■ **WHAT THE EXERCISE ASKS**
What is needed is an exact copy of the lines in the entries below from the one holding "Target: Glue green" through the one holding "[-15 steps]", pictures excluded.

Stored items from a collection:
========

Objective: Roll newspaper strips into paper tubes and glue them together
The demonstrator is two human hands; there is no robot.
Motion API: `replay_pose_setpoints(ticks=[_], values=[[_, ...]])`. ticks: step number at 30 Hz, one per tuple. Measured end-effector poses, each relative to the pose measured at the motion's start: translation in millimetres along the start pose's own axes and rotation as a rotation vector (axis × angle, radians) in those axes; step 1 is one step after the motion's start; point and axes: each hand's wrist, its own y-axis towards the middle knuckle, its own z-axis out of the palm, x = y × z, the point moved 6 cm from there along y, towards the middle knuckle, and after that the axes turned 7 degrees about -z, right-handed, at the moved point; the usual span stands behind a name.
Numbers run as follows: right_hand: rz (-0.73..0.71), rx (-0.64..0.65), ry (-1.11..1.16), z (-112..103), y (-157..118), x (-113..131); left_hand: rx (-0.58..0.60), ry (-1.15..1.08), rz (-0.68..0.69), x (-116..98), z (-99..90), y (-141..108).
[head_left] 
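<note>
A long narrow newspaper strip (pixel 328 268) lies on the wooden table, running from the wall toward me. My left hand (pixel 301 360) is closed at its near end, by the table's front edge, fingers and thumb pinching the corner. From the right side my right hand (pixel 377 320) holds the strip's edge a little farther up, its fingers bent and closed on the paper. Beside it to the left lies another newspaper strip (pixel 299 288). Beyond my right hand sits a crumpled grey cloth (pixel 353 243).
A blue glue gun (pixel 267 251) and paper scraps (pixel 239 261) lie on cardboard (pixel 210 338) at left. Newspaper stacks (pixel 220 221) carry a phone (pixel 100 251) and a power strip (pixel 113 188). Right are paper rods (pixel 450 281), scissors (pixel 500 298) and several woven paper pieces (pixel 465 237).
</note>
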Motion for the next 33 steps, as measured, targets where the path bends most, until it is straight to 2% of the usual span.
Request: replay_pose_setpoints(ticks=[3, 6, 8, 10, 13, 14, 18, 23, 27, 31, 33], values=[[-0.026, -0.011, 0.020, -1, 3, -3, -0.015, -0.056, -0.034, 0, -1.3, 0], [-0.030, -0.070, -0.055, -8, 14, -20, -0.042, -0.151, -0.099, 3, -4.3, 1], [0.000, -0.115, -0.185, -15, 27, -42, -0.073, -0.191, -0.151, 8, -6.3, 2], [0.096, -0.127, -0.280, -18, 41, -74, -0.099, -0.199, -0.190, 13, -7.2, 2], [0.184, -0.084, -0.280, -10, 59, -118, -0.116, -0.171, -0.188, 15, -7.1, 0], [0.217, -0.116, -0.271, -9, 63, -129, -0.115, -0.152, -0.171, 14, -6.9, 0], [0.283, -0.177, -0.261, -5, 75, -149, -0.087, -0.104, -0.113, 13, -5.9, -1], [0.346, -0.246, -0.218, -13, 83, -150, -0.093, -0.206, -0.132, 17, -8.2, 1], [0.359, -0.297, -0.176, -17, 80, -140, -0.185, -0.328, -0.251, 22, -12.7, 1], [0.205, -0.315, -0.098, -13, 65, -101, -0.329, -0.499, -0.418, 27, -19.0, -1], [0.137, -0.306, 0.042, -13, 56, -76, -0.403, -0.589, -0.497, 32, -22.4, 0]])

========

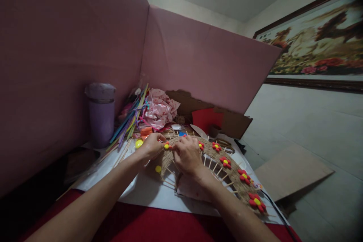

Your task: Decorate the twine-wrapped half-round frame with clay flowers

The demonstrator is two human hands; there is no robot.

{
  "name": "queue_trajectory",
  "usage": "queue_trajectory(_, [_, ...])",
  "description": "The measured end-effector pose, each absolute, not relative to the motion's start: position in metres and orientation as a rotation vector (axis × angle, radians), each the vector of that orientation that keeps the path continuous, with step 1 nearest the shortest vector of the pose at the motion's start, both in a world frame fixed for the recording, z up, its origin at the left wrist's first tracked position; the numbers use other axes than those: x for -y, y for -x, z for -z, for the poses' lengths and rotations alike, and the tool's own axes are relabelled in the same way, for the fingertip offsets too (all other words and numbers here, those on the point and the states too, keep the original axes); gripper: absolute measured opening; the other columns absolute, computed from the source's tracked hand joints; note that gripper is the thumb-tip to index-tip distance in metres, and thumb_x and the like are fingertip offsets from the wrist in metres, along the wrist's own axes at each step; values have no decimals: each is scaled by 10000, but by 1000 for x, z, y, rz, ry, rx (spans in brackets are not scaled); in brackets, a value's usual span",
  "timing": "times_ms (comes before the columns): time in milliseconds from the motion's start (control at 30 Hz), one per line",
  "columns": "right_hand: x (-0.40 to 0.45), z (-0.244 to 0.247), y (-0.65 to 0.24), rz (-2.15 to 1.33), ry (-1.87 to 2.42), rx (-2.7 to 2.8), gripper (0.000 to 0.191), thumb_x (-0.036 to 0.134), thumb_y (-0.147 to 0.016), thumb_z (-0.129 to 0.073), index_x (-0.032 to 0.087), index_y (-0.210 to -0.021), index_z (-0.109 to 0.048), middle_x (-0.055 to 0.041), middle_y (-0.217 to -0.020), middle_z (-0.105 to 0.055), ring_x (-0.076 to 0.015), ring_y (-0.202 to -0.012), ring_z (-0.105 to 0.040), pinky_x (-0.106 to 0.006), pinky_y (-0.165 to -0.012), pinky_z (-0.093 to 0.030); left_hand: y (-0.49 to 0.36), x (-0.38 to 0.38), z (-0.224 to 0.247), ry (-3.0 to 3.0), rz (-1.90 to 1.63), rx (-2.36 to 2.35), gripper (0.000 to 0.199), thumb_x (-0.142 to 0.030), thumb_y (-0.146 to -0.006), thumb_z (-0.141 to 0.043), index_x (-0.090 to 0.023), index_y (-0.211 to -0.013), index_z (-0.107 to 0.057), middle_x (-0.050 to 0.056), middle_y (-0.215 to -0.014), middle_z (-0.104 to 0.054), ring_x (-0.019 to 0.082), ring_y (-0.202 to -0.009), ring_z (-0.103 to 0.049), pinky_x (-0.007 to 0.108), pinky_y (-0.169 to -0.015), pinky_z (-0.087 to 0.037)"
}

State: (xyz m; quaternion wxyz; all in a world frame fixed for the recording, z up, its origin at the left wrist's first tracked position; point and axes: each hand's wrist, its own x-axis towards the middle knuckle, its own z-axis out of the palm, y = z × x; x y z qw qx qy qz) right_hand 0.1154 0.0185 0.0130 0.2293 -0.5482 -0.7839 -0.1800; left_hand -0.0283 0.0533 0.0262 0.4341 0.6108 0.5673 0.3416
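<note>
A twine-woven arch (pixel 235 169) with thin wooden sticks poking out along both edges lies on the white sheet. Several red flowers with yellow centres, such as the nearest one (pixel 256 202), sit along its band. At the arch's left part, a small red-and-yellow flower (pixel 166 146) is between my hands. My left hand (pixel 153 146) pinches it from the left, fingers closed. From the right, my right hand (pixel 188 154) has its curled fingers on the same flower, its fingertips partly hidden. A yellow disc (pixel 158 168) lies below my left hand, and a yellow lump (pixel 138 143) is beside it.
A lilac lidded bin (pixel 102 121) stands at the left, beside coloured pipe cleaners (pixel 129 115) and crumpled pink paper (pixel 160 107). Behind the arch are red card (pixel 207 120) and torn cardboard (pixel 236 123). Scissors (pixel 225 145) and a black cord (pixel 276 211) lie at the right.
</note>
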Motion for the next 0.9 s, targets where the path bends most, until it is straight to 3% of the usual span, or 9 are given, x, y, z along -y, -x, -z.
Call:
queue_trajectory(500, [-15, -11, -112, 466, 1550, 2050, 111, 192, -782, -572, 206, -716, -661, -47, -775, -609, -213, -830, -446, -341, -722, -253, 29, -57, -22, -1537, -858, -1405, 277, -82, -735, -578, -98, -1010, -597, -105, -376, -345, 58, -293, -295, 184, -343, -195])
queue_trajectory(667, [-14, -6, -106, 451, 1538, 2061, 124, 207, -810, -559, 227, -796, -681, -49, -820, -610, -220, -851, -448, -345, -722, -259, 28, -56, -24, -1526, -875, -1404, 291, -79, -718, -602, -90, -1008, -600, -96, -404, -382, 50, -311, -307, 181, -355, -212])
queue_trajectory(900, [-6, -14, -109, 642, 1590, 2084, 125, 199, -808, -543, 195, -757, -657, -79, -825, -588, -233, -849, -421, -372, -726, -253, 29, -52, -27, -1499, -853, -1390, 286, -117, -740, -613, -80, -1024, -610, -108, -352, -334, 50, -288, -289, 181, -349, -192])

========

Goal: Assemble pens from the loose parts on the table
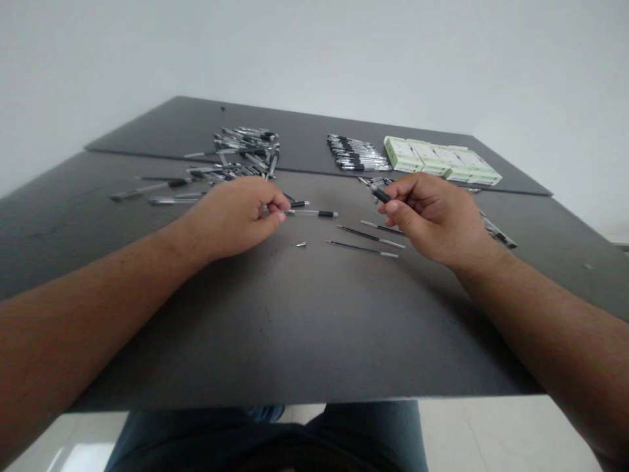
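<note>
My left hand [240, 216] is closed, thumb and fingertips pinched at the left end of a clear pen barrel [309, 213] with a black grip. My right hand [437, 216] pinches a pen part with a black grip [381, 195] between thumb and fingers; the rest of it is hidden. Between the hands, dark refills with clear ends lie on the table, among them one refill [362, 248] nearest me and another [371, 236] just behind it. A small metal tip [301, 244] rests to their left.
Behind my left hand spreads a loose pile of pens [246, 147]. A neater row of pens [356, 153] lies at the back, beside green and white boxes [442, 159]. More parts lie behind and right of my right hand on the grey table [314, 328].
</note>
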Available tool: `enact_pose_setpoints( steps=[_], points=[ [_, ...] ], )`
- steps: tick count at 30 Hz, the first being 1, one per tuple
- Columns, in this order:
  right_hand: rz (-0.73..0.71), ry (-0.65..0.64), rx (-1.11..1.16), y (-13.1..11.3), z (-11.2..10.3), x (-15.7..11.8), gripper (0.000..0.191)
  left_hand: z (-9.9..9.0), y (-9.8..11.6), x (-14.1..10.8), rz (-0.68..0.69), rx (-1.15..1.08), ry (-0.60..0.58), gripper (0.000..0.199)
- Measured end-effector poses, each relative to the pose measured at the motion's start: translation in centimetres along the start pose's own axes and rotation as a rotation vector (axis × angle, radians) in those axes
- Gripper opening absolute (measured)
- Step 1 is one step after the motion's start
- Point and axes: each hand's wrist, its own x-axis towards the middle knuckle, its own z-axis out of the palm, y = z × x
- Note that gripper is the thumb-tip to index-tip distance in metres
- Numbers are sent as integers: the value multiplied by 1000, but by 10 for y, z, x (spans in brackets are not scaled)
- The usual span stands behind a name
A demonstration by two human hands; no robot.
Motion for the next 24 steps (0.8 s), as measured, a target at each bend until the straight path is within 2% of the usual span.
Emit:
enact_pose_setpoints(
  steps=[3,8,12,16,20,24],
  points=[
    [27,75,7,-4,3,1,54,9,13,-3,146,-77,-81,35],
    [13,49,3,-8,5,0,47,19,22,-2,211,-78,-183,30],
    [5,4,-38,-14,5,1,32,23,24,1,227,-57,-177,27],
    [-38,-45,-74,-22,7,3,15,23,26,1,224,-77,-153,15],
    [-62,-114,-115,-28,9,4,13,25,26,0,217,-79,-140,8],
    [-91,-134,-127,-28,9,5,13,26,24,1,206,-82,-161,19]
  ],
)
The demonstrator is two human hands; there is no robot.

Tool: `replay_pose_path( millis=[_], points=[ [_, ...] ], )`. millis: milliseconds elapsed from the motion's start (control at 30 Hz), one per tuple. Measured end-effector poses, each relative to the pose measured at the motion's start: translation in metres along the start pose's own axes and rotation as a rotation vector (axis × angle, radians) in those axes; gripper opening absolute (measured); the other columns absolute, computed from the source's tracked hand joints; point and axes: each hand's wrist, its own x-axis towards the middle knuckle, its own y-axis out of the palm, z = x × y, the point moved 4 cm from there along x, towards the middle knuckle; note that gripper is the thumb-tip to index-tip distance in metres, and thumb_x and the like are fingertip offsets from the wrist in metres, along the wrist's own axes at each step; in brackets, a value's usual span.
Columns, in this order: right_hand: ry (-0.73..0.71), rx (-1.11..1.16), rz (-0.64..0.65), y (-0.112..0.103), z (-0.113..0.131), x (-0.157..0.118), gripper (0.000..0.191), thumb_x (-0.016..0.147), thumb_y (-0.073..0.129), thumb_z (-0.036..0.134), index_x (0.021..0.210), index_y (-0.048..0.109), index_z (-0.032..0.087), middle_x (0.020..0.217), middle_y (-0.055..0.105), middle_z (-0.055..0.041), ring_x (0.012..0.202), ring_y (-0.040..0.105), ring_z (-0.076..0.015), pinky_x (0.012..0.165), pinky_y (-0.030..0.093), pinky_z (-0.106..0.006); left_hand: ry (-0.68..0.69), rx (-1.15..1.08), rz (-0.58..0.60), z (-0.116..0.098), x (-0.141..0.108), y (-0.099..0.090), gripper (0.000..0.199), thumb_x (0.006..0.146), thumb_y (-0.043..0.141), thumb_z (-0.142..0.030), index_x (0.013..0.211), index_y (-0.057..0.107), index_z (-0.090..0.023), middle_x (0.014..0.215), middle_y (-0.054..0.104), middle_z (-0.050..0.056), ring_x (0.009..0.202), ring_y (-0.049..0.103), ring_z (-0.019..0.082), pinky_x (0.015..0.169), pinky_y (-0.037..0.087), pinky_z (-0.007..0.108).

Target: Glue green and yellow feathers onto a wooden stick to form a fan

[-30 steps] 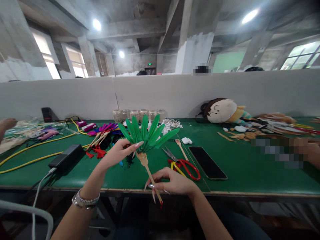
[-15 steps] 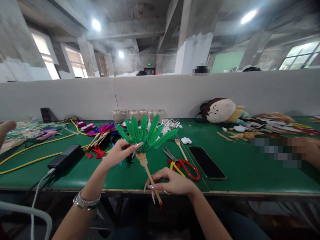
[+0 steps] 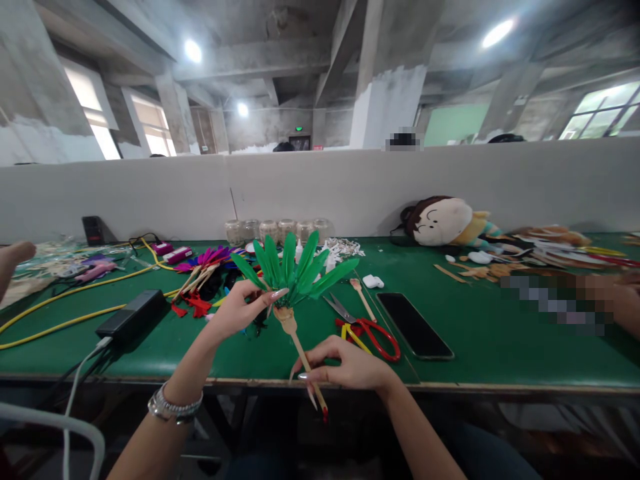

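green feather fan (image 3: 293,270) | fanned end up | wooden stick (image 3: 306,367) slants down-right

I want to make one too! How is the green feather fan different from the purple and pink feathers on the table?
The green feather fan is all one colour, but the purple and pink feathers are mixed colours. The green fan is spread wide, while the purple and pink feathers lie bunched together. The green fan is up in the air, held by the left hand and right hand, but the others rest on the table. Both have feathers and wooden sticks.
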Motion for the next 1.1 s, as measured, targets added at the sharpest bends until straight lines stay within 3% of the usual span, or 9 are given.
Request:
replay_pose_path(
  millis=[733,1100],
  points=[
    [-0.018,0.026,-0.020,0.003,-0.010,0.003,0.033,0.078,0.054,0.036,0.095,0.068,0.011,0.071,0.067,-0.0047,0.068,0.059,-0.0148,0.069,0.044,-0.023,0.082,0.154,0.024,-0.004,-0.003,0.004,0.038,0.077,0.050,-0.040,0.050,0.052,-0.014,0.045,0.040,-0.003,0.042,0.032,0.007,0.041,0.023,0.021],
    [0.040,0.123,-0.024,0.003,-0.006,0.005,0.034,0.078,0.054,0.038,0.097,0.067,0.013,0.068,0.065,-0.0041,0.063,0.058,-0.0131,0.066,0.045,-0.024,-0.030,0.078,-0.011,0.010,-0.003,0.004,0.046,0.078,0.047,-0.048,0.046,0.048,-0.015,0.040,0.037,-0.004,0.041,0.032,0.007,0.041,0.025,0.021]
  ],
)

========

■ **SOLUTION**
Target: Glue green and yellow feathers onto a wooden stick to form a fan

[-30 steps] 
[-15 steps] 

With the answer given, the exercise is closed.